# PROBLEM REQUIREMENTS:
Everything in the entries below should be restated exactly, except for the pictures.

# INPUT:
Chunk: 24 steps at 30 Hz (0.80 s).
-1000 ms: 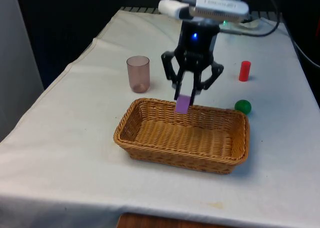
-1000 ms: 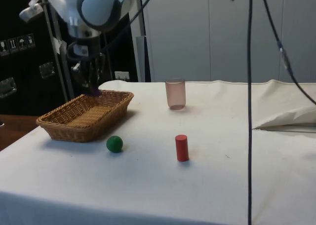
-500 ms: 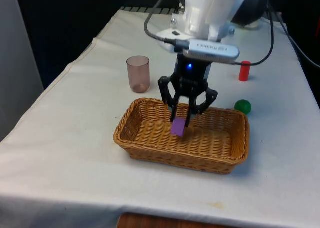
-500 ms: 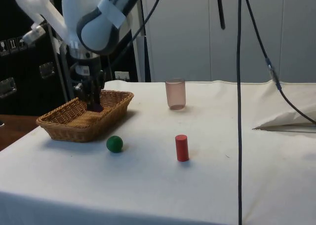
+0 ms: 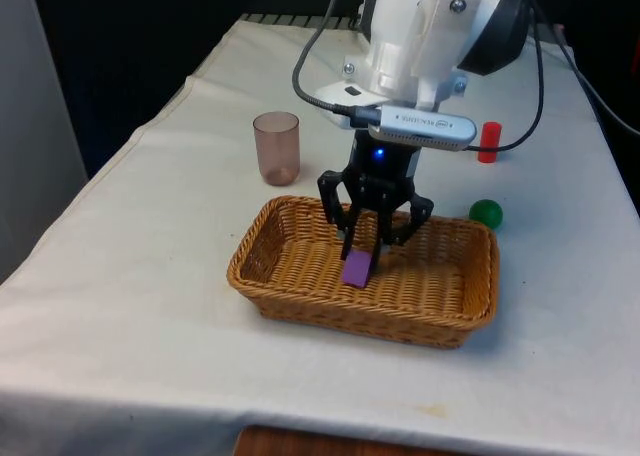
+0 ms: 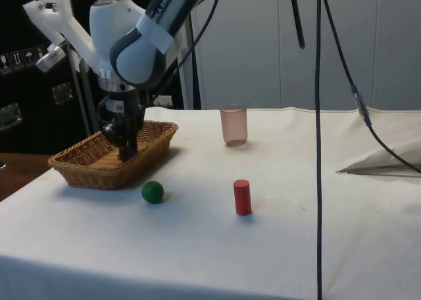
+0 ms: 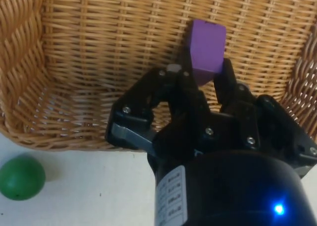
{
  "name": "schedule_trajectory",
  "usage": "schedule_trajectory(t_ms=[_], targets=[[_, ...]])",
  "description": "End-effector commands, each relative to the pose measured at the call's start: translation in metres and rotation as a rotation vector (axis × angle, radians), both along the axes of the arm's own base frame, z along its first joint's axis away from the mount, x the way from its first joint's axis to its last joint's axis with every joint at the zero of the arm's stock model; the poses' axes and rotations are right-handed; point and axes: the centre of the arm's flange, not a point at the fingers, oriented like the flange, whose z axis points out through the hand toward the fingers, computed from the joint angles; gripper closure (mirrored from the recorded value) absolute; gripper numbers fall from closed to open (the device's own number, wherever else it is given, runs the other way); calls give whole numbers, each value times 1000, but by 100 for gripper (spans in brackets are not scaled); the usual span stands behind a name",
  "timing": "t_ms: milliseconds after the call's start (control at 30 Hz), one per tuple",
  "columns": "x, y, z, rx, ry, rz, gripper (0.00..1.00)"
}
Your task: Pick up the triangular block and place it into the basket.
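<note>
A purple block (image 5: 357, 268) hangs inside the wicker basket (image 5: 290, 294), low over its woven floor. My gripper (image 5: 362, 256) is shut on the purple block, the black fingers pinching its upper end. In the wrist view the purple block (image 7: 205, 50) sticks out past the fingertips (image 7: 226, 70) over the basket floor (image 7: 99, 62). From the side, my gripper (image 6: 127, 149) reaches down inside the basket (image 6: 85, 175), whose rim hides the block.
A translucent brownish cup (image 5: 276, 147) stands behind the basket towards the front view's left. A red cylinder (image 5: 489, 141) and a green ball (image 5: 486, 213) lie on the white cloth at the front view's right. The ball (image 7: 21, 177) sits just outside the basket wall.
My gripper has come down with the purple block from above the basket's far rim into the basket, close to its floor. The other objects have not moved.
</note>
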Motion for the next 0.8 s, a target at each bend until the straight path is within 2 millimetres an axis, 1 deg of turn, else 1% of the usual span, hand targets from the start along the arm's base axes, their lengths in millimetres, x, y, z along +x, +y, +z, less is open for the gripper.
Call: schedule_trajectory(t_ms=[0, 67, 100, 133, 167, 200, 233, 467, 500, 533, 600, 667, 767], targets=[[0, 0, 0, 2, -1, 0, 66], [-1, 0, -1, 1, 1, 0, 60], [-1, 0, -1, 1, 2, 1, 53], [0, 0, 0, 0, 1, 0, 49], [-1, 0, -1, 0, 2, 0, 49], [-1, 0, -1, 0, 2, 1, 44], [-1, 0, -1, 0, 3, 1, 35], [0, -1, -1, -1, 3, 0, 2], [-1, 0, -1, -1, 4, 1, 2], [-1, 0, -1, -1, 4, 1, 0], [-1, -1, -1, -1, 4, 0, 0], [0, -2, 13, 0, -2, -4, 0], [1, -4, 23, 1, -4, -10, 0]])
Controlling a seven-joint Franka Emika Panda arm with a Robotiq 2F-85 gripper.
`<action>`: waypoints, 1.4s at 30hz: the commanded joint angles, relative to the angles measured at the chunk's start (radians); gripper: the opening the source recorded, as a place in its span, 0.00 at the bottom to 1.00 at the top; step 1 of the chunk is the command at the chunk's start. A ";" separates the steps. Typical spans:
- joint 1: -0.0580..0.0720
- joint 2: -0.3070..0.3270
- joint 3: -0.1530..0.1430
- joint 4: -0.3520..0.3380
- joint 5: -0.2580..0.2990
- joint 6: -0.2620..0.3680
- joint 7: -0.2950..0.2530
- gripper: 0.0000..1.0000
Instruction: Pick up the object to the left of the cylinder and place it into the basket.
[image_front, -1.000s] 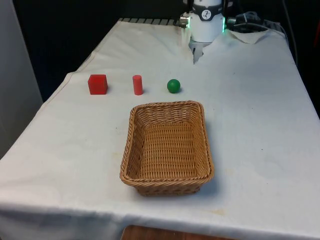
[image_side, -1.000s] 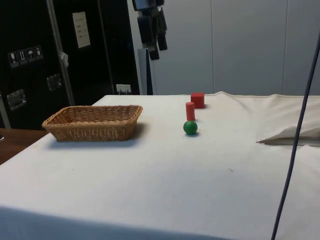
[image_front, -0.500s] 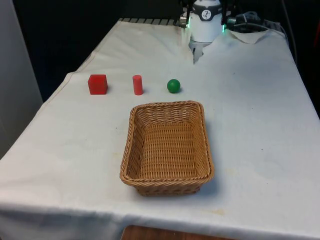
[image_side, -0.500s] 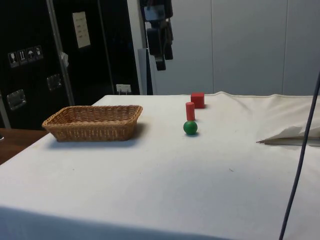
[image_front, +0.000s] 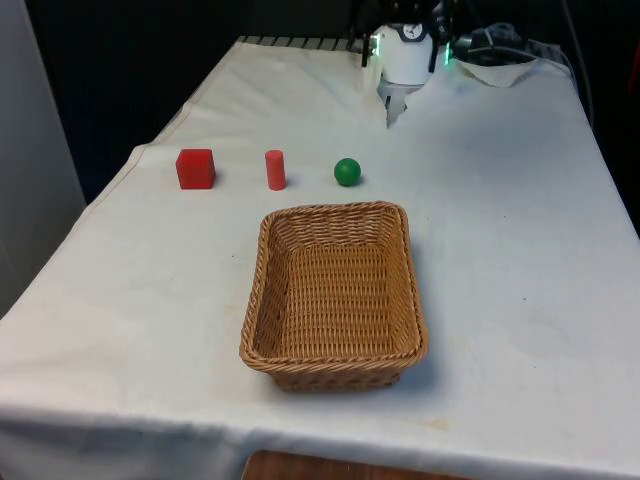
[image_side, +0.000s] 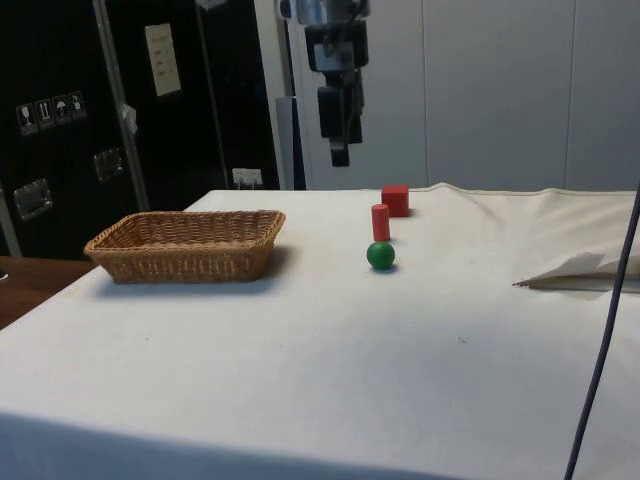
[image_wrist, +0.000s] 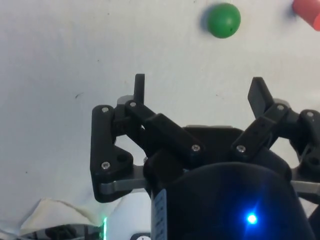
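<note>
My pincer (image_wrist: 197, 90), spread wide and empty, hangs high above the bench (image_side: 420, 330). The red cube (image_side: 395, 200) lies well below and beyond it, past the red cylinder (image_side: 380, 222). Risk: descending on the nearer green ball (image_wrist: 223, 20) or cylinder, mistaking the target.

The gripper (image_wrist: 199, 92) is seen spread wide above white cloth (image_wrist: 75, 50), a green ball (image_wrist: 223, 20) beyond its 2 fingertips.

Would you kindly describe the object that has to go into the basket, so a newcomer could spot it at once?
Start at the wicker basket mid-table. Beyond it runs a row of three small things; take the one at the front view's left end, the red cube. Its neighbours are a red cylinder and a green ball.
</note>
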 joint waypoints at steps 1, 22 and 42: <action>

# ANSWER:
Chunk: 24 steps at 30 Hz (0.80 s).
-1000 ms: 
-1000 ms: 
-500 ms: 
-500 ms: 
+0 ms: 
+0 ms: 
+0 ms: 
{
  "name": "schedule_trajectory",
  "usage": "schedule_trajectory(t_ms=[_], targets=[[_, ...]])",
  "description": "End-effector commands, each relative to the pose measured at the call's start: translation in metres and rotation as a rotation vector (axis × angle, radians), both along the axes of the arm's own base frame, z along its first joint's axis away from the mount, x the way from its first joint's axis to its last joint's axis with every joint at the zero of the arm's stock model; the poses' axes and rotations are right-handed; point and axes: the centre of the arm's flange, not a point at the fingers, oriented like the flange, whose z axis points out through the hand toward the fingers, computed from the joint angles; gripper closure (mirrored from the recorded value) absolute; gripper numbers fall from closed to open (the device's own number, wherever else it is given, runs the other way); calls give whole numbers, each value times 1000, but by 100 for gripper (spans in brackets are not scaled); the usual span stands behind a name",
  "timing": "t_ms: milliseconds after the call's start (control at 30 Hz), one per tuple",
  "columns": "x, y, z, rx, ry, rz, gripper (0.00..1.00)"
}
Your task: Pick up the triangular block and place it into the basket.
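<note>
A purple block (image 5: 357, 268) hangs inside the wicker basket (image 5: 290, 294), low over its woven floor. My gripper (image 5: 362, 256) is shut on the purple block, the black fingers pinching its upper end. In the wrist view the purple block (image 7: 205, 50) sticks out past the fingertips (image 7: 226, 70) over the basket floor (image 7: 99, 62). From the side, my gripper (image 6: 127, 149) reaches down inside the basket (image 6: 85, 175), whose rim hides the block.
A translucent brownish cup (image 5: 276, 147) stands behind the basket towards the front view's left. A red cylinder (image 5: 489, 141) and a green ball (image 5: 486, 213) lie on the white cloth at the front view's right. The ball (image 7: 21, 177) sits just outside the basket wall.
My gripper has come down with the purple block from above the basket's far rim into the basket, close to its floor. The other objects have not moved.
</note>
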Motion for the next 0.8 s, a target at each bend until the straight path is within 2 millimetres an axis, 1 deg of turn, else 1% of the usual span, hand targets from the start along the arm's base axes, their lengths in millimetres, x, y, z along +x, +y, +z, less is open for the gripper.
Call: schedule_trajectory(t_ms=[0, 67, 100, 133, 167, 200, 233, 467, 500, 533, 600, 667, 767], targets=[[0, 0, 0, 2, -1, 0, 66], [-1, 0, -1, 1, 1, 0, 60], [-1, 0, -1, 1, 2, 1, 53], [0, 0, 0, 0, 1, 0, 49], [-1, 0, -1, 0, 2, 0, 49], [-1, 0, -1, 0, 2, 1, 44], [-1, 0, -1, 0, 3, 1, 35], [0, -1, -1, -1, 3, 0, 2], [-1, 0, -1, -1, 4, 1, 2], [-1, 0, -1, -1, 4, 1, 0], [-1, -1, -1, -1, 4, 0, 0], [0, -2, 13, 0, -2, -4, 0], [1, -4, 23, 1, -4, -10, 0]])
Controlling a seven-joint Franka Emika Panda arm with a Robotiq 2F-85 gripper.
`<action>`: waypoints, 1.4s at 30hz: the commanded joint angles, relative to the angles measured at the chunk's start (radians); gripper: the opening the source recorded, as a place in its span, 0.00 at the bottom to 1.00 at the top; step 1 of the chunk is the command at the chunk's start. A ";" separates the steps. Typical spans:
- joint 1: -0.0580..0.0720
- joint 2: -0.3070..0.3270
- joint 3: -0.1530..0.1430
- joint 4: -0.3520..0.3380
- joint 5: -0.2580..0.2990
- joint 6: -0.2620..0.3680
- joint 7: -0.2950..0.2530
- gripper: 0.0000..1.0000
Instruction: Pick up the object to the left of the cylinder and place it into the basket.
[image_front, -1.000s] 
[image_side, -1.000s] 
[image_front, -0.500s] 
[image_side, -0.500s] 
[image_front, +0.000s] 
[image_side, +0.000s] 
[image_wrist, +0.000s] 
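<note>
My pincer (image_wrist: 197, 90), spread wide and empty, hangs high above the bench (image_side: 420, 330). The red cube (image_side: 395, 200) lies well below and beyond it, past the red cylinder (image_side: 380, 222). Risk: descending on the nearer green ball (image_wrist: 223, 20) or cylinder, mistaking the target.

The gripper (image_wrist: 199, 92) is seen spread wide above white cloth (image_wrist: 75, 50), a green ball (image_wrist: 223, 20) beyond its 2 fingertips.

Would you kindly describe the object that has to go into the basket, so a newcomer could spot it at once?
Start at the wicker basket mid-table. Beyond it runs a row of three small things; take the one at the front view's left end, the red cube. Its neighbours are a red cylinder and a green ball.
</note>
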 joint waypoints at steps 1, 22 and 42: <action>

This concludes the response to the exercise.